EXERCISE BRIEF: Reproduce the whole listing that follows, character for character, and drop the images.

### PROVIDED DATA

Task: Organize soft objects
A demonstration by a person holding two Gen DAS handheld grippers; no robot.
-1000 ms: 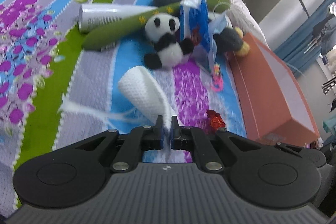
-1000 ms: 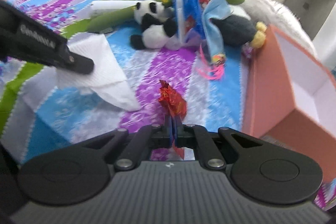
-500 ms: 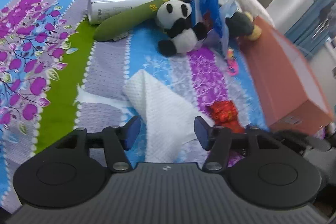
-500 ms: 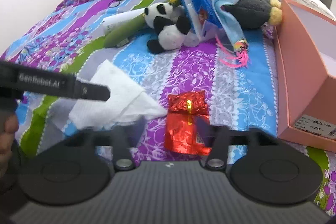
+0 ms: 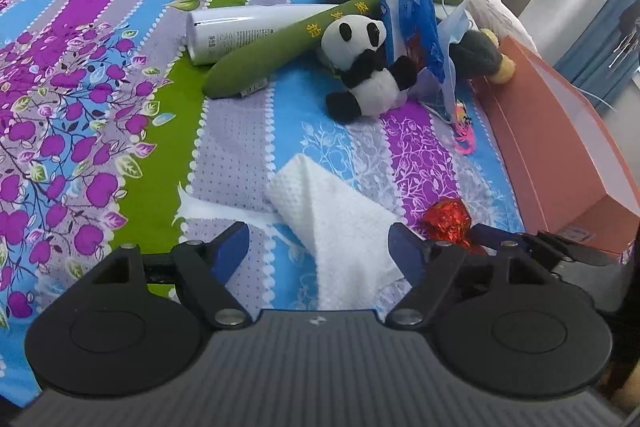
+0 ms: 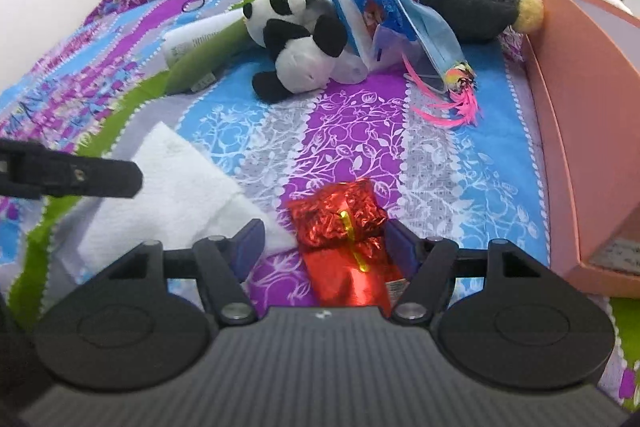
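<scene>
Left gripper (image 5: 318,251) fingers spread, just opening, white cloth (image 5: 340,223) lying loose between them on the bed (image 5: 224,155). Right gripper (image 6: 324,247) fingers parted around red foil pouch (image 6: 344,231); right pad possibly touching it.

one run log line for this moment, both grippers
left gripper: just opened, over white cloth | right gripper: open, red foil pouch between jaws, unpinched
</scene>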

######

RESPONSE FOR THIS EXERCISE:
Task: Organize soft objects
A demonstration by a person holding two Gen DAS handheld grippers; no robot.
-1000 ms: 
-1000 ms: 
-500 ms: 
-500 ms: 
+0 ms: 
+0 ms: 
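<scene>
Left gripper (image 5: 318,251) fingers spread, just opening, white cloth (image 5: 340,223) lying loose between them on the bed (image 5: 224,155). Right gripper (image 6: 324,247) fingers parted around red foil pouch (image 6: 344,231); right pad possibly touching it.

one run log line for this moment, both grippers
left gripper: just opened, over white cloth | right gripper: open, red foil pouch between jaws, unpinched
</scene>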

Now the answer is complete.